* [What the task asks]
Reproduce each line of the material exactly, minus any picture.

##### Dataset extract

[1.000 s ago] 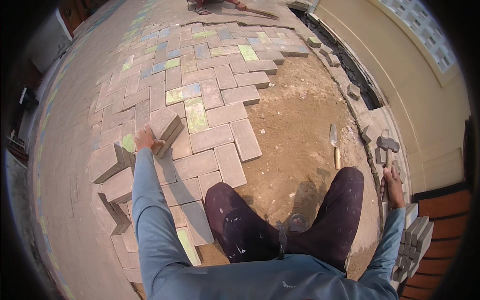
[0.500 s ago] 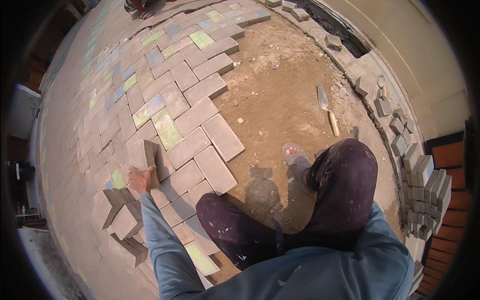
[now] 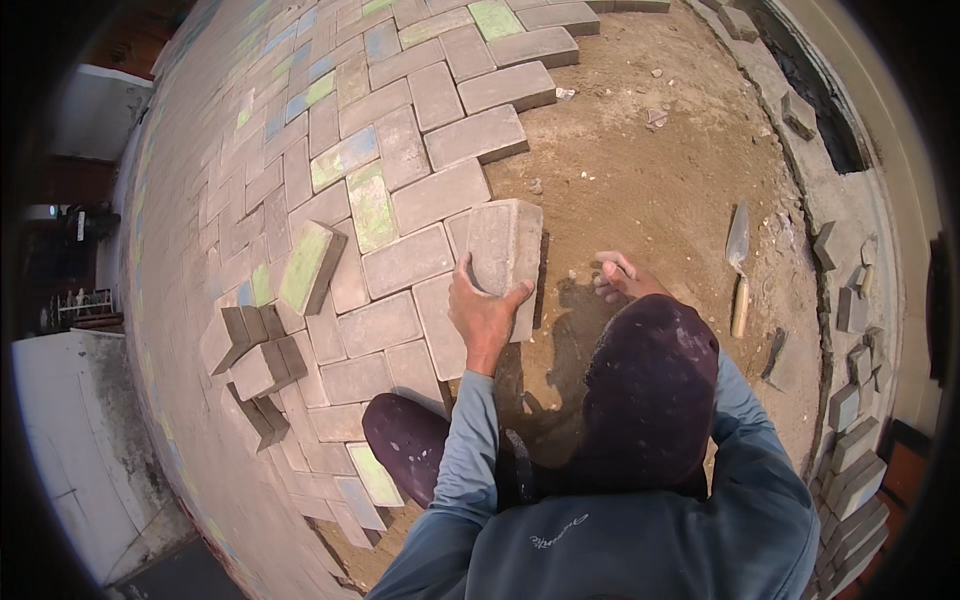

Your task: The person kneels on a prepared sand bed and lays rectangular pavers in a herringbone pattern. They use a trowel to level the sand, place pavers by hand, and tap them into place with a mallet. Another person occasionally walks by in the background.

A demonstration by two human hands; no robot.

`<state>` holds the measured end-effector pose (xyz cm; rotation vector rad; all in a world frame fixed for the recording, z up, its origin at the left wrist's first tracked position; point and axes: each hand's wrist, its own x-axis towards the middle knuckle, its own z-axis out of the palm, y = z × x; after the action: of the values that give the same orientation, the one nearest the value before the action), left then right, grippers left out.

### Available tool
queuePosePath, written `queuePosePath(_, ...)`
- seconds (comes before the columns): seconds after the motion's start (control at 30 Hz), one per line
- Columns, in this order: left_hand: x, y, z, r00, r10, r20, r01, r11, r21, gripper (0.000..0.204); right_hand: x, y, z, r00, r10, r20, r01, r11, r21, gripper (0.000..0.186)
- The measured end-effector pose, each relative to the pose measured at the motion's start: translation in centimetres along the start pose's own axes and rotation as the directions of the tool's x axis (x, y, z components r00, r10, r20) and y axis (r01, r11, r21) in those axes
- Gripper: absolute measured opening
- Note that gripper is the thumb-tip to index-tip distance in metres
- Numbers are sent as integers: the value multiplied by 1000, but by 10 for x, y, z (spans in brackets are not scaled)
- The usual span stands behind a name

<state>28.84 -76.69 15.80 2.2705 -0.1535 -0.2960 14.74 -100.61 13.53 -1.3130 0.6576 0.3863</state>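
Observation:
A grey paving brick [image 3: 495, 240] is in my left hand [image 3: 482, 312], thumb on one side and fingers on the other. It hangs over the ragged edge of the laid herringbone paving [image 3: 408, 262], covering part of the outermost bricks. Whether it touches them I cannot tell. My right hand [image 3: 622, 277] is beside my raised knee, above the sandy bed [image 3: 600, 180]. Its fingers are loosely curled and apart, with nothing visible in them; the knee hides its lower part.
Several loose bricks [image 3: 262, 368] lie heaped on the paving at left, with a green-painted brick [image 3: 312, 268] tilted nearby. A trowel [image 3: 739, 265] rests on the sand at right. Beyond it are a concrete curb, an open drain [image 3: 815, 95] and piled bricks [image 3: 855, 480].
My left hand has carried a brick from the heap at left rightward to the paving's edge. My right hand has come into view beside the knee. The head view has shifted.

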Motion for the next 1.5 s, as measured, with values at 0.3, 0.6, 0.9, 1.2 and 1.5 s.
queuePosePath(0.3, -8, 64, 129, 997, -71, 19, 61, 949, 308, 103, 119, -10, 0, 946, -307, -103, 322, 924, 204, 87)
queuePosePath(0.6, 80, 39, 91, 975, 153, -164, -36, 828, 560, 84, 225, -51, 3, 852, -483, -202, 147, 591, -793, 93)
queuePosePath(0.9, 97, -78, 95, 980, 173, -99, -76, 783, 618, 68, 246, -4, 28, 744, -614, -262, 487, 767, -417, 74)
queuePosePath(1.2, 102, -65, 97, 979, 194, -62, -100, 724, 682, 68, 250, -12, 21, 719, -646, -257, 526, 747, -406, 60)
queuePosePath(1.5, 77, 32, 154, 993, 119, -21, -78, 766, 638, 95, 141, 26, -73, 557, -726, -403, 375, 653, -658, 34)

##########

* [Task response]
[1.000 s ago] 
[0.500 s ago] 
[now] 

Your task: The person kneels on a prepared sand bed and lays rectangular pavers in a herringbone pattern. They use a trowel to level the sand, place pavers by hand, and tap them into place with a mallet. Another person occasionally walks by in the background.

A demonstration by two human hands; no robot.

`<state>` holds the measured end-effector pose (xyz cm; rotation vector rad; all in a world frame fixed for the recording, z up, its origin at the left wrist's first tracked position; point and axes: each hand's wrist, its own x-axis towards the middle knuckle, its own z-axis out of the palm, y = z × x; after the action: of the values that give the same orientation, the one nearest the value before the action), left then right, grippers left out.

### Available tool
queuePosePath, written `queuePosePath(_, ...)`
- seconds (comes before the columns): seconds after the motion's start (control at 30 Hz), one per line
- Columns, in this order: left_hand: x, y, z, r00, r10, r20, r01, r11, r21, gripper (0.000..0.204); right_hand: x, y, z, r00, r10, r20, r01, r11, r21, gripper (0.000..0.186)
- The measured end-effector pose, each relative to the pose measured at the motion's start: translation in centimetres along the start pose's own axes and rotation as the directions of the tool's x axis (x, y, z components r00, r10, r20) and y axis (r01, r11, r21) in those axes
- Gripper: absolute measured opening
- Note that gripper is the thumb-tip to index-tip distance in metres
- Numbers are sent as integers: the value multiplied by 1000, but by 10 for x, y, z (spans in brackets are not scaled)
- The usual span stands behind a name

<state>28.84 -76.69 15.80 2.2705 -0.1535 -0.2960 14.74 -100.61 13.53 -1.3130 0.6576 0.3863</state>
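Observation:
A grey paving brick [image 3: 495, 240] is in my left hand [image 3: 482, 312], thumb on one side and fingers on the other. It hangs over the ragged edge of the laid herringbone paving [image 3: 408, 262], covering part of the outermost bricks. Whether it touches them I cannot tell. My right hand [image 3: 622, 277] is beside my raised knee, above the sandy bed [image 3: 600, 180]. Its fingers are loosely curled and apart, with nothing visible in them; the knee hides its lower part.
Several loose bricks [image 3: 262, 368] lie heaped on the paving at left, with a green-painted brick [image 3: 312, 268] tilted nearby. A trowel [image 3: 739, 265] rests on the sand at right. Beyond it are a concrete curb, an open drain [image 3: 815, 95] and piled bricks [image 3: 855, 480].
My left hand has carried a brick from the heap at left rightward to the paving's edge. My right hand has come into view beside the knee. The head view has shifted.
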
Motion for the next 1.5 s, as measured, with values at 0.3, 0.6, 0.9, 1.2 and 1.5 s.
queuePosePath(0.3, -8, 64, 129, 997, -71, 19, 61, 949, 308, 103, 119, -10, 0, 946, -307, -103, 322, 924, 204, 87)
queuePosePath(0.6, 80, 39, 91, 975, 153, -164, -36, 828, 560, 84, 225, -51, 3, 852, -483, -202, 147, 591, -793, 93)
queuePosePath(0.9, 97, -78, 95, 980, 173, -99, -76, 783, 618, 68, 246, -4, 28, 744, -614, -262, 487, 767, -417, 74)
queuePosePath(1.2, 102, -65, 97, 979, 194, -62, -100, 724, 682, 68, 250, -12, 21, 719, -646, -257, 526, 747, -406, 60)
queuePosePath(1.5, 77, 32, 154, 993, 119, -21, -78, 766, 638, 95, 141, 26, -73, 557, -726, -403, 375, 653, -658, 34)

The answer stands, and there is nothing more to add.